I was also reminded of the Edmund Burke's quote – “All that is necessary for the triumph of evil is that good men do nothing.”
Another moving part is the Children’s Memorial. It’s a large room filled with mirrors and candles with a lady’s voice reciting the names and ages of children that were killed. Such a terrible part of earth’s history. We weren’t allowed to take photos and I’m glad. One thing I’m finding is that when a camera is in my hand I’m more interested in the next photo – rather than fully experiencing what is in front of me. Such a strange paradox – Fully experience it now without distractions or take photos and be able to experience it later...
Mount of Olives
After this moving start to the day we headed up the Mount of Olives. It’s just so weird saying that – places previously only imagined when hearing Bible stories can be experienced and remembered.
[View from Mount towards the Old City – Golden Dome of the Rock in background]
Drive to Old Jerusalem
This part shouldn’t get its own mention but I was certainly silently screaming when we were stuck in traffic. The roads are terrible in Old Jerusalem. We headed through Gethsemane which was lucky to be wide enough for one car – but had two way traffic. Got stuck there for about 20 minutes with much Hebrew and Arabic being yelled between everyone. Our air conditioner on the bus wasn’t working and we had a couple of vocal Americans who weren’t impressed. I kept my silence but it was uncomfortable with the heat. We finally found a park and headed into the old city. There was so much that was shown – and I got a bit sick of our guides lectures so I might have missed some important information.
Church of the Holy Sepulcher
This is a massive church that supposedly (there’s claims and counter-claims everywhere in Jerusalem) houses the location where Jesus was crucified, cleansed and then laid to rest. Some of the art is amazing and cameras were allowed to be used. I think that might have ruined it a bit and there were tons of people. A lot of Christians were lining up for ages to touch certain holy sites which you can see in the next photo.
[The location claimed to be where Jesus was crucified]
Via Dolorosa
This is the path Christ took on his way to his crucifixion. I didn’t know the full story – but there are 10 (I think) stations where something significant happened. Most aren’t mentioned in the Bible but the one that was I’ve uploaded.
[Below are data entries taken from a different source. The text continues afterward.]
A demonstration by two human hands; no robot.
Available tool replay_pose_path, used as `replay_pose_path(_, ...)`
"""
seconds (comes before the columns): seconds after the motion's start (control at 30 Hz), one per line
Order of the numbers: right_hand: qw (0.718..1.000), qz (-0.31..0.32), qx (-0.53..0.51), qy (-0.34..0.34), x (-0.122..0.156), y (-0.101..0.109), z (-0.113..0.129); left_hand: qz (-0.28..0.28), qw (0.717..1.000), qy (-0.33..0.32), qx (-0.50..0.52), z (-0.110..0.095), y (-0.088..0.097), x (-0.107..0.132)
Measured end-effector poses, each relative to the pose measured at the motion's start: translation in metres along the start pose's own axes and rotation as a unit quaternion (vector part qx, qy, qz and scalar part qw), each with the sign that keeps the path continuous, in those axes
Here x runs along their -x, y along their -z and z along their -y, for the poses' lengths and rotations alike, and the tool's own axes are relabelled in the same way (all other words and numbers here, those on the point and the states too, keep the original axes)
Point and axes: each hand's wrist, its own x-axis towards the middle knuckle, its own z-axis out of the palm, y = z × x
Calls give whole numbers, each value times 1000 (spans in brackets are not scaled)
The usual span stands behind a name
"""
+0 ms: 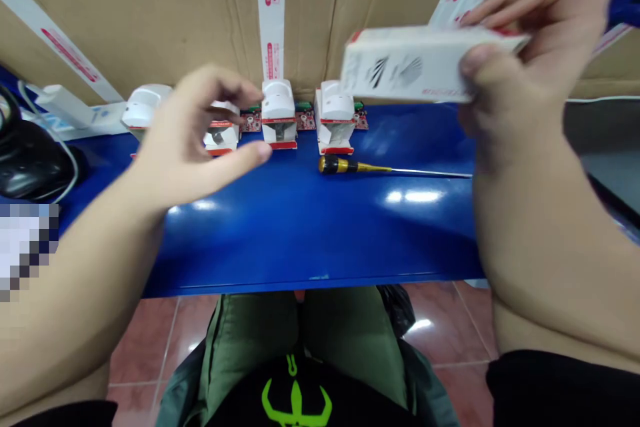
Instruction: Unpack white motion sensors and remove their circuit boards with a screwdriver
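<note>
a hand could pass over the blue table in the strip between its front edge and the gold-handled screwdriver, which lies across the way to the row of white devices with red circuit boards between them. that row stands close against the cardboard wall, leaving little room behind it, while the left hand hangs before the devices and the white box in the right hand blocks the space above the screwdriver's shaft.
</note>
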Motion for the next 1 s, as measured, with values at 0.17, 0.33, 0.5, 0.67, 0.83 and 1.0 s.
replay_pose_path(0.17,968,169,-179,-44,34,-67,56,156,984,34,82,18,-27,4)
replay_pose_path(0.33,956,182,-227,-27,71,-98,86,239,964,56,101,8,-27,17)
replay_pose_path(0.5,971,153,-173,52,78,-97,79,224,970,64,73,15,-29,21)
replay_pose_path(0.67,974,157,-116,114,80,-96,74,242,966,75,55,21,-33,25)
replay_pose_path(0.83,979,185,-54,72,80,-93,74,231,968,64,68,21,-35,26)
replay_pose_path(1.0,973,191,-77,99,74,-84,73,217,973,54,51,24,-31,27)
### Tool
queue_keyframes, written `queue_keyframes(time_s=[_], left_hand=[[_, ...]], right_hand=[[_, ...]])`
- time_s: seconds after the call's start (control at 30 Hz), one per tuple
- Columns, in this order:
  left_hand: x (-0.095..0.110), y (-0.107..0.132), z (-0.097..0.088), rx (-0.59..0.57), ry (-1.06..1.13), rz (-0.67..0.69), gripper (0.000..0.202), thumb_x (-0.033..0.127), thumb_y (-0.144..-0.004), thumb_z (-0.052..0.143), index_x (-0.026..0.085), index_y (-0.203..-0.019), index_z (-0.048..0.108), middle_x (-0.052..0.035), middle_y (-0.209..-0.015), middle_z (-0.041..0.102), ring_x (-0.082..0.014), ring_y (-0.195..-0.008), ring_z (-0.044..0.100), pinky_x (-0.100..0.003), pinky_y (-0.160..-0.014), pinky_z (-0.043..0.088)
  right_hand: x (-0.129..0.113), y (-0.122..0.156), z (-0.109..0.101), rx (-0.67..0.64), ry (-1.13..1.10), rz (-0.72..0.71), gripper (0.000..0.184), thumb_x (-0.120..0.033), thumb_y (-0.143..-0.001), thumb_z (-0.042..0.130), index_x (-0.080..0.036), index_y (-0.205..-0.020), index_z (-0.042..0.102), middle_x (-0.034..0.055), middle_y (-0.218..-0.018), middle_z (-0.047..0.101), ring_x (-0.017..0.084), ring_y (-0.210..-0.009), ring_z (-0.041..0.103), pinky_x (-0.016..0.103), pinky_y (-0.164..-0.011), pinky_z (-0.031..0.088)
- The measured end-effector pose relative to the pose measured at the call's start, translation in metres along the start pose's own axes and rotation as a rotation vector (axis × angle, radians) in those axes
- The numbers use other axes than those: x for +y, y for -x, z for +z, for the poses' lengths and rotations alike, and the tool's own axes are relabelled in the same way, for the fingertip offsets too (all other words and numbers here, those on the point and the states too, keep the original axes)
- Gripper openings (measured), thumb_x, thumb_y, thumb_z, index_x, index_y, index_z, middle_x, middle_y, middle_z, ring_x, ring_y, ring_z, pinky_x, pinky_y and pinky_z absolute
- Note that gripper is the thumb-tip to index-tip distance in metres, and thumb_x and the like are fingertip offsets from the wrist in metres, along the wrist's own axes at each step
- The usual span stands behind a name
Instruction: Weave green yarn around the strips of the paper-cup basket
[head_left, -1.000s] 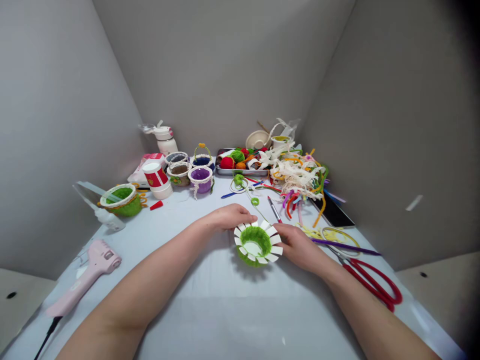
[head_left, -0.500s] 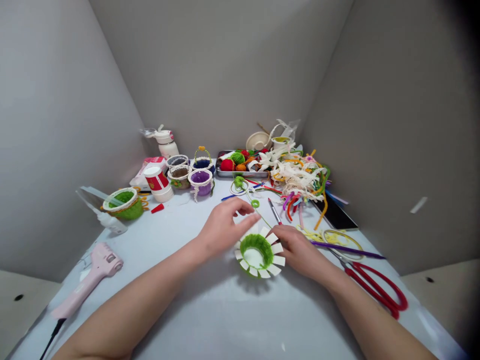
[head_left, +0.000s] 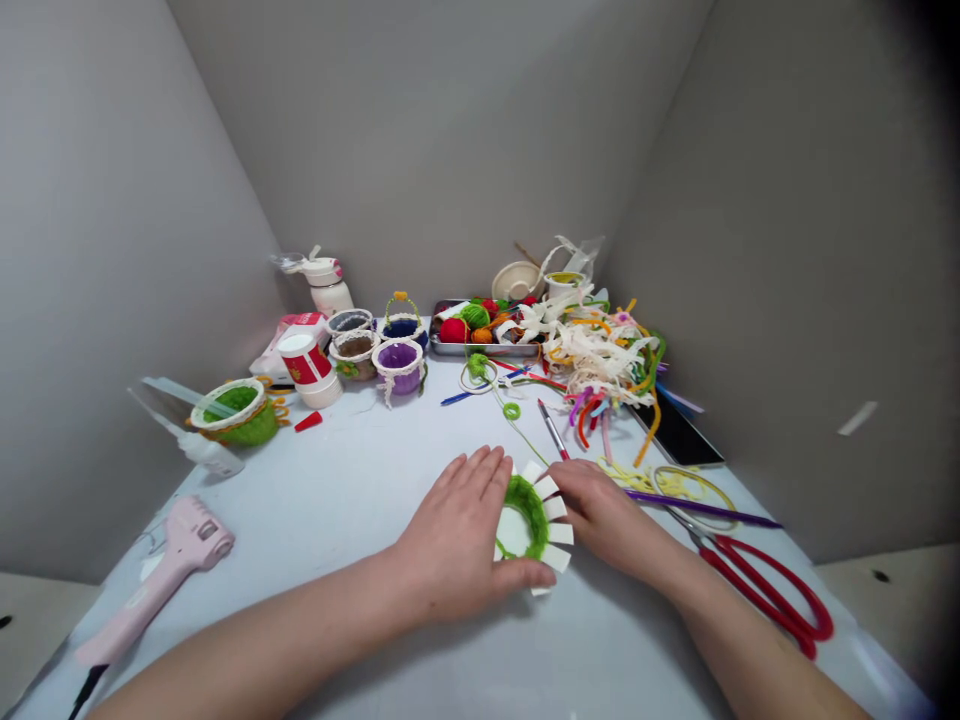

This street (let’s be honest – it’s an alleyway) has got market shops on each side now and pretty steep.
[Station 5 of the Via Dolorosa – where Jesus fell and Simon took up the cross]
Muslim Quarter
After lunch we headed to the Muslim Quarter. We didn’t spend long here because non-muslims can’t get to the Dome on the Rock mosque which was in the background of the previous vista. Need to research this up – seems a bit unfair. We got as close as we could but here in the Middle East you don’t argue with people who have guns.
Western Wall
Our final stop for the day was the Western Wall. We arrived here Friday afternoon and were able to use our cameras. Again I’d like to research exactly what they’re praying/chanting but it shows a dedication to their beliefs. Men and women are separated and after talking to Mum, it sounds like the men are well set up. We were inside, with libraries of their scriptures – while women are outside.
One interesting thing happened as I walked in – myself and another young Australian guy were asked if we Jewish. I said no and then they asked me if my mother was Jewish. I’d love to know why we were selected to be asked and not the older Americans with us. I was dressed as a tourist (with camera, water bottle etc...) and it was just an interesting interaction without answers.
[Male Jews praying at the Western Wall]
Tonight is Friday night and from our hotel, Jerusalem looks deserted. We’re on a main road and its very quiet – all the shops are completely shut (we went for a walk) and it's very serene.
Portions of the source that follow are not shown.